Insomnia Raises Risk of High Blood Pressure
Researchers Add to List of Health Risks for Poor Sleepers
WebMD News Archive
Getting a Good Night's Sleep
Sleep researcher William C. Kohler, MD, tells WebMD that he is not surprised by the findings.
He points to a growing body of research linking lack of sleep to a wide range of medical conditions, including obesity in adults and children, and related diseases like heart disease and diabetes.
Kohler is medical director of the Florida Sleep Institute in Spring Hill and a spokesman for the American Academy of Sleep Medicine.
"There is more awareness about the importance of sleep to our overall health, but despite this, very few physicians adequately screen their patients for sleep problems," he says. "This should be routine."
The typical adult needs about eight hours of sleep a night, but Kohler says a few people can get by on four or five hours and others need nine or 10.

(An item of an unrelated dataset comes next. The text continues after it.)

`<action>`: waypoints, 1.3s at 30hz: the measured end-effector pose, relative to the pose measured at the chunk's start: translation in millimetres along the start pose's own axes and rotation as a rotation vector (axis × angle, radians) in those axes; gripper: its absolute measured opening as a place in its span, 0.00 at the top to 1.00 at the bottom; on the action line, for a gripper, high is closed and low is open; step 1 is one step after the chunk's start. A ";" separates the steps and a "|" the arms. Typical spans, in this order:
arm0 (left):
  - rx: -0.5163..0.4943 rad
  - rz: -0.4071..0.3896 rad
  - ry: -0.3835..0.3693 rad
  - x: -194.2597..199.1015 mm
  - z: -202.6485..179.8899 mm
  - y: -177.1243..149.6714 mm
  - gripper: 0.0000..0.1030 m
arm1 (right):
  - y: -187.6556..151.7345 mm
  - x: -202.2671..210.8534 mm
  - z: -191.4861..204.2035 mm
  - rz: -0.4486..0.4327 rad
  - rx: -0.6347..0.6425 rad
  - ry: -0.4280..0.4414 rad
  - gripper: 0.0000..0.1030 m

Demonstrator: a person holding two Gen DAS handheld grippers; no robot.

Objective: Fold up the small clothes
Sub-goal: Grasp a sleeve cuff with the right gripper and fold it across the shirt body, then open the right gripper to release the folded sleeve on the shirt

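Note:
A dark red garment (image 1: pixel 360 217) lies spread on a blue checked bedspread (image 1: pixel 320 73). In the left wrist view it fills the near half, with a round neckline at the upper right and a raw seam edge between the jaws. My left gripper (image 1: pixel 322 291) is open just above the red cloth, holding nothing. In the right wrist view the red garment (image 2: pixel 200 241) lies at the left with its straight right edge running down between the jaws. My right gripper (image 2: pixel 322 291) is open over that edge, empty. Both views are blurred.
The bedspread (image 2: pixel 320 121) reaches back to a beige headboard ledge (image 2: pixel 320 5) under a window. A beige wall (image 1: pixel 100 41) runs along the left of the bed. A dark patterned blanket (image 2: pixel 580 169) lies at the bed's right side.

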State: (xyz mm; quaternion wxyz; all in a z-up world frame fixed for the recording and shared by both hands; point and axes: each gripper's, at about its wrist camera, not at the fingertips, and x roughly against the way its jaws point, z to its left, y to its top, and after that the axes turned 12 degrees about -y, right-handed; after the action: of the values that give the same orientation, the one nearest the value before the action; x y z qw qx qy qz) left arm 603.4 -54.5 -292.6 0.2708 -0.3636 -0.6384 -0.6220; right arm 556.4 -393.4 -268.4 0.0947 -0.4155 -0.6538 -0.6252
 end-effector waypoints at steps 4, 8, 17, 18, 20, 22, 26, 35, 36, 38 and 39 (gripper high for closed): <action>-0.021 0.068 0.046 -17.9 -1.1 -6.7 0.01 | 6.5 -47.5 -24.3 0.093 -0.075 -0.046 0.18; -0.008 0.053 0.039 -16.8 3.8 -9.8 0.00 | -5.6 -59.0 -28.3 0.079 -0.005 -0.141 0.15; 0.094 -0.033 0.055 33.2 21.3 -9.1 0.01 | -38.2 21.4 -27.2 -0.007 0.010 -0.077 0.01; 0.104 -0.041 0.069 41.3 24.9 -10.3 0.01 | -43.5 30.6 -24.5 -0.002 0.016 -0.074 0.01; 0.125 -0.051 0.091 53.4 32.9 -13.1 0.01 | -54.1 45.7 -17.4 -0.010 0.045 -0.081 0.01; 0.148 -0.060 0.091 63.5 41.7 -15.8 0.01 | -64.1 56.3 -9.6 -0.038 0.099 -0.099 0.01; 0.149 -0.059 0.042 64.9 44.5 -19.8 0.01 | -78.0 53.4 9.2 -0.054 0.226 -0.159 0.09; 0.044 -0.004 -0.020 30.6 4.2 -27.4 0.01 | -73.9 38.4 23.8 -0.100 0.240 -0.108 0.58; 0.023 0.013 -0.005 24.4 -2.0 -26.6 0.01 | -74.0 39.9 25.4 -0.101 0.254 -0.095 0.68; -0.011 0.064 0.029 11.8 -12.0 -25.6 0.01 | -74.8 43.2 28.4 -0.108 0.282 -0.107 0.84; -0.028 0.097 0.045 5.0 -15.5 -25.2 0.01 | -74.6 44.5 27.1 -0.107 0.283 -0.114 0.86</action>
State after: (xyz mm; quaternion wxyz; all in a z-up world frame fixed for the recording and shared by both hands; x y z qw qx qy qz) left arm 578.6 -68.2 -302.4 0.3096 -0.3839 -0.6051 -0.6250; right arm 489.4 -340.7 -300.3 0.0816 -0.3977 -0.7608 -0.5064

"If your body needs eight hours and you typically sleep for five or six, you will pay for it by being tired all the time and not functioning all that well," he says.
He says insomniacs can take steps to improve their sleep, including:
Reserve the bedroom for sleeping and sex. Your sleeping space should not do double duty as a home office or media center. "A person with sleep problems shouldn't watch TV in bed, eat in bed, or even read in bed," Kohler says. "The bedroom should be for sleeping."
If you don't fall asleep in 20 minutes, get up and do something boring. The bed often becomes a war zone for people who have trouble sleeping, he says. Instead of lying there tossing and turning, get up and perform an activity that isn't too stimulating until you feel tired.
Have a small snack. Kohler recommends a glass of milk, cheese, or even turkey
Create a nice sleep environment. The lights should be off and you should be comfortable.
Exercise, but not just before going to bed. Studies show that exercising improves sleep, but doing it too close to bedtime can keep you awake.